--- Data for processing ---
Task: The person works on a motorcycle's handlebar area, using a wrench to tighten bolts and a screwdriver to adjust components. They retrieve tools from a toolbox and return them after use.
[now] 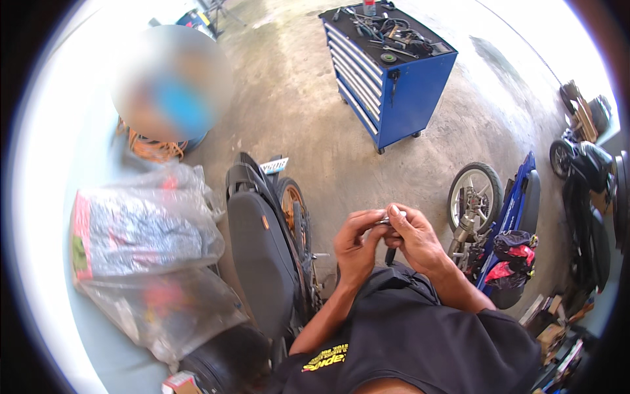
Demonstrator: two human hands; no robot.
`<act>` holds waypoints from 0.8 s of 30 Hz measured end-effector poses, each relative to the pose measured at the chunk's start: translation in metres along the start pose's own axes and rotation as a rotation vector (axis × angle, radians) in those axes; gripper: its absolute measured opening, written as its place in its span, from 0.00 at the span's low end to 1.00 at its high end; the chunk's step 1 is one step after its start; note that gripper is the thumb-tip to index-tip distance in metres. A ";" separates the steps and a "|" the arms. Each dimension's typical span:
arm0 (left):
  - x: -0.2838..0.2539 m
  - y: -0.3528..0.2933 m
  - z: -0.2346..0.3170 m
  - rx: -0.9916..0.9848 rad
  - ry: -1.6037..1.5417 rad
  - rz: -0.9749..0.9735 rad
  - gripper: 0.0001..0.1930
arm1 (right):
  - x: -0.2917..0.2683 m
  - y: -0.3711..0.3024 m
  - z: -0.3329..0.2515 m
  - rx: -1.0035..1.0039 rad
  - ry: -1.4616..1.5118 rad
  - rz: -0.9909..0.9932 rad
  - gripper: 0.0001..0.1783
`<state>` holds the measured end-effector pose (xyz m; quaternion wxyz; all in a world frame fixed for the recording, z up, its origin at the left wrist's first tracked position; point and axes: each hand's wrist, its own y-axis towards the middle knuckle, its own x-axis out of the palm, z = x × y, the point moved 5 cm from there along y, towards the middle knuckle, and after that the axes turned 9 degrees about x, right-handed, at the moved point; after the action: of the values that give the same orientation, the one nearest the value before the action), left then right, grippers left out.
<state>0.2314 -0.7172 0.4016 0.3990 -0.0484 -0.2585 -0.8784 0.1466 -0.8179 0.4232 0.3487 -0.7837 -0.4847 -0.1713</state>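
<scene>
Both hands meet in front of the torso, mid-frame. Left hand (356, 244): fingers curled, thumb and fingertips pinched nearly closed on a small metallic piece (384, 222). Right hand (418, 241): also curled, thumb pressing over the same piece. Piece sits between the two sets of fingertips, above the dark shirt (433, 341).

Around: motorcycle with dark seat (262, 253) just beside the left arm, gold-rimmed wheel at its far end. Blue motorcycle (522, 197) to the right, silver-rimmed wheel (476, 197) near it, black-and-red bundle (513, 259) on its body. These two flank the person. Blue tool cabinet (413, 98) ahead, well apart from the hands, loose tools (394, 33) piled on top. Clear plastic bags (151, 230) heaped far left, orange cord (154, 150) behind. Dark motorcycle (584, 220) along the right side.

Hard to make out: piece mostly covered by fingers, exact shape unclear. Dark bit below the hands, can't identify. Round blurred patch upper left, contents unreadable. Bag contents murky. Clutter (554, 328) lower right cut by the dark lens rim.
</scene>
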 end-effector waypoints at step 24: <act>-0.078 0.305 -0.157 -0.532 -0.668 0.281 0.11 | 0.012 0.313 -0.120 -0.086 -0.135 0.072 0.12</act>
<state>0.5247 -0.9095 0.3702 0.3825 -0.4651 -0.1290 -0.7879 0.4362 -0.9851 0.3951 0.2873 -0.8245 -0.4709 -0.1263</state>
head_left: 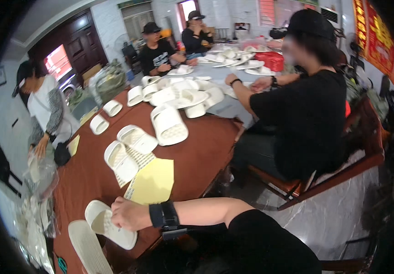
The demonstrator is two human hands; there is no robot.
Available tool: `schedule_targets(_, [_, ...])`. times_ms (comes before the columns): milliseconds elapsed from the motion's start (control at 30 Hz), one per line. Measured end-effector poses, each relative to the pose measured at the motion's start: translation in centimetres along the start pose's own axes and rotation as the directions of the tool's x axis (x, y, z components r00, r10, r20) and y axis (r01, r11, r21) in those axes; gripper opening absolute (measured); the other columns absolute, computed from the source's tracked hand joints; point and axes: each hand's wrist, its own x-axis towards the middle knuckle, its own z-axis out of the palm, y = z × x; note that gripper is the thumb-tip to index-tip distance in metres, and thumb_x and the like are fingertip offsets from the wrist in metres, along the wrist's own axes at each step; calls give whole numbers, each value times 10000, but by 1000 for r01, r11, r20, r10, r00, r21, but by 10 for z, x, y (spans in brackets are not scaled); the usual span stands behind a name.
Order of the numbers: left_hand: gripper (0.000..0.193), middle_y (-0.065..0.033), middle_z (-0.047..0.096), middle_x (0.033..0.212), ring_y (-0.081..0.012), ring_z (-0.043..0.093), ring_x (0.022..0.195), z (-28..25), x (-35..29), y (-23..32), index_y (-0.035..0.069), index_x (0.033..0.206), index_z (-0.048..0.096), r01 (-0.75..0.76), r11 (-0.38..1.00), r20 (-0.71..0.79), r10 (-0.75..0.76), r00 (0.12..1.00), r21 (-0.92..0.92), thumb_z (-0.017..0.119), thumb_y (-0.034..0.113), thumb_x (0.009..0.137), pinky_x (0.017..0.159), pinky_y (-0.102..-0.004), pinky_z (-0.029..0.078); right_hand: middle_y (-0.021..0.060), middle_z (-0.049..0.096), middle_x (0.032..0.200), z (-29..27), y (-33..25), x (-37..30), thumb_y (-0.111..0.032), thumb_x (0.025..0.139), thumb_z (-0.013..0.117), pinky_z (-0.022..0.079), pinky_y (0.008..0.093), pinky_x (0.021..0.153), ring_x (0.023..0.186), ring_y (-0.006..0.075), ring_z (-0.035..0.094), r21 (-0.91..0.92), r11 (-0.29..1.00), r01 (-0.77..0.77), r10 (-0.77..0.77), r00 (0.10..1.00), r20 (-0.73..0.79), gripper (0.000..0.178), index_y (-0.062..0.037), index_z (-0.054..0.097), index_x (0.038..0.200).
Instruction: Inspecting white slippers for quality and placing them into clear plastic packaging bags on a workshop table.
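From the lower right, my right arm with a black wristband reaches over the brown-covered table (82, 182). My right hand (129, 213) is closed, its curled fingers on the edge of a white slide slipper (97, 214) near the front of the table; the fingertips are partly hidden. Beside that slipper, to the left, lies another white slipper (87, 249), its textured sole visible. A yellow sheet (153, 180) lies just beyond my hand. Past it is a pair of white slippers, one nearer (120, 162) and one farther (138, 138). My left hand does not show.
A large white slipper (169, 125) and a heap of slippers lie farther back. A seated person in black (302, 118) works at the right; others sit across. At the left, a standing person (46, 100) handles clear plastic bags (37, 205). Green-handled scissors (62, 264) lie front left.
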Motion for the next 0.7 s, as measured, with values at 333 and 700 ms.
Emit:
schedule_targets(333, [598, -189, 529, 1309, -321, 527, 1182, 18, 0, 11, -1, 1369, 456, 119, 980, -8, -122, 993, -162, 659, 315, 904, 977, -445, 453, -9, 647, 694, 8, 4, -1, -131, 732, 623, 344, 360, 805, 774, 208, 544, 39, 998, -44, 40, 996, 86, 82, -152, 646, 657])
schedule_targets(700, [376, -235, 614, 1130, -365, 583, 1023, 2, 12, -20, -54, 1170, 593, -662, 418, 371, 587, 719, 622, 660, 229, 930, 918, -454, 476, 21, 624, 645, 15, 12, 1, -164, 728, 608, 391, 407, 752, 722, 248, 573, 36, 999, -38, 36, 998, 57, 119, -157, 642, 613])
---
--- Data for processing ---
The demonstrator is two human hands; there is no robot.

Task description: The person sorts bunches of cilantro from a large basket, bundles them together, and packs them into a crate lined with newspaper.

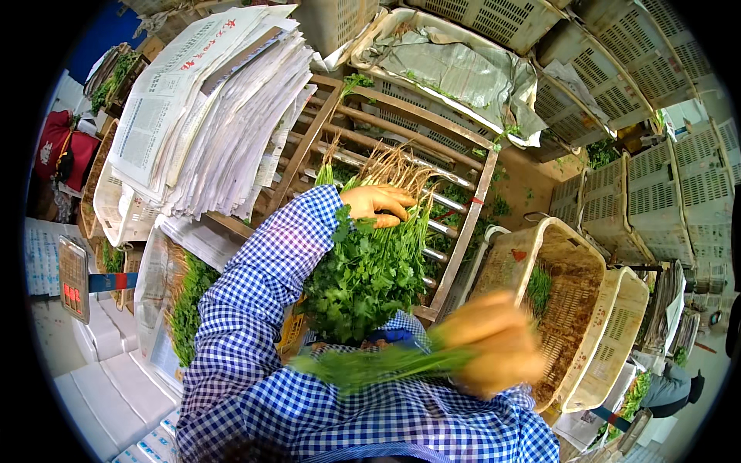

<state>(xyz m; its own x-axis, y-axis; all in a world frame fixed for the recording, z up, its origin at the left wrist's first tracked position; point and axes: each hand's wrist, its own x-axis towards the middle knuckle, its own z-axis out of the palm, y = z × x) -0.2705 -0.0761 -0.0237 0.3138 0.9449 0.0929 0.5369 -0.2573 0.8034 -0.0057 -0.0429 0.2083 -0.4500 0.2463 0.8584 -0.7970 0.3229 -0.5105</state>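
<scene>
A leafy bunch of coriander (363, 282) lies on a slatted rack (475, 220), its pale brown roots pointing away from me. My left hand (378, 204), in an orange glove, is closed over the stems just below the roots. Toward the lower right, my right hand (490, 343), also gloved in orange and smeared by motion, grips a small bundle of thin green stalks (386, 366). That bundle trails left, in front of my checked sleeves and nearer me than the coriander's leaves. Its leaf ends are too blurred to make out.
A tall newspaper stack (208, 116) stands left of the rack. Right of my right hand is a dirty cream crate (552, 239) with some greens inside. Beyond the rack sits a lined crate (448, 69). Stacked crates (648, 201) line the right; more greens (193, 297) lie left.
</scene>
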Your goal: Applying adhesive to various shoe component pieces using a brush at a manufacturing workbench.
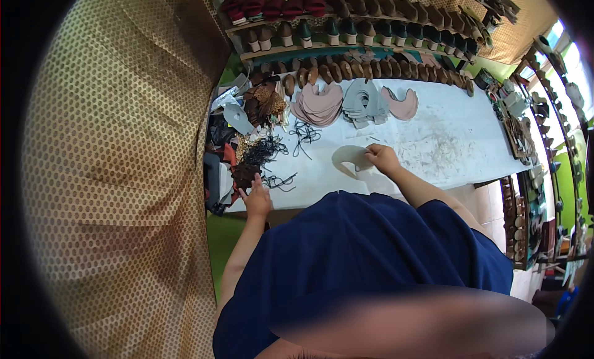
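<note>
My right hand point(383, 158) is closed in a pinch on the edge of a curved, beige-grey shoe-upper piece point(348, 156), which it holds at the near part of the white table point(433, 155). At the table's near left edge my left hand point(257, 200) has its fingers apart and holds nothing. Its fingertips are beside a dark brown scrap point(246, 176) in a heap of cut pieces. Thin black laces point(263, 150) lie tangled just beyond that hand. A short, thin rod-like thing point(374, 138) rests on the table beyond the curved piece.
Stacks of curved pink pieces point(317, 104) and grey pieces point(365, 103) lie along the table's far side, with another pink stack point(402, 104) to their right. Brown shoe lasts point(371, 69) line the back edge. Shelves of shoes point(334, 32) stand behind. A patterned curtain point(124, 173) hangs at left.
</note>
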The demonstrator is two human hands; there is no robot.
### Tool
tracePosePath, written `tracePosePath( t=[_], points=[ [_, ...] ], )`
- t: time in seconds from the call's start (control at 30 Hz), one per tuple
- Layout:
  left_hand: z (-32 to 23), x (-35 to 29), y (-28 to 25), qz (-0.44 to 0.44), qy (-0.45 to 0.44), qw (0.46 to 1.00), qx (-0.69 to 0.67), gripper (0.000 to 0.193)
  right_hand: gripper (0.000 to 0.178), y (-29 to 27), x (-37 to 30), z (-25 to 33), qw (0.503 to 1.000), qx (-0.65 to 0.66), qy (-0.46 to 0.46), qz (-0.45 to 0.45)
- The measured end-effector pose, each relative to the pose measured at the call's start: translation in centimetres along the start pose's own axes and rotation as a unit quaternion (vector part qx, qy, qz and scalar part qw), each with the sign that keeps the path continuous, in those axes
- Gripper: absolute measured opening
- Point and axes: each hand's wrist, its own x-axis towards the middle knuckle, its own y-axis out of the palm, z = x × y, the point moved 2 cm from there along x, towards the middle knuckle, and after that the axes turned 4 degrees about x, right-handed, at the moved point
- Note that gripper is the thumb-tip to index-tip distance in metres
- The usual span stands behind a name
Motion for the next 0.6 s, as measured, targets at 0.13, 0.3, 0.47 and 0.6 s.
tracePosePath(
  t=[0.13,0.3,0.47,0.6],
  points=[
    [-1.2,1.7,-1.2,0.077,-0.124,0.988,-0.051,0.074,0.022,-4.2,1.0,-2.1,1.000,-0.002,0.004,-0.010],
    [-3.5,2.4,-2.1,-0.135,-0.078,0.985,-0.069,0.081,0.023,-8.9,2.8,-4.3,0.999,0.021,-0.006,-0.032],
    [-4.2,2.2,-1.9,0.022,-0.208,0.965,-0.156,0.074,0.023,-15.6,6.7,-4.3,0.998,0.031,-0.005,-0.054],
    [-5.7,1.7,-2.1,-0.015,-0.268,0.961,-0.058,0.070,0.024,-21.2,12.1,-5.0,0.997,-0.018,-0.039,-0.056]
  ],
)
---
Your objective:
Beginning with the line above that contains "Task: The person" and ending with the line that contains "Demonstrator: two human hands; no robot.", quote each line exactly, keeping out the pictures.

Exercise output:
Task: The person works on a motorcycle's handlebar area, using a wrench to tighten bolts and a screwdriver to adjust components. They retrieve tools from a toolbox and return them after use.
[now] 
Demonstrator: two human hands; no robot.

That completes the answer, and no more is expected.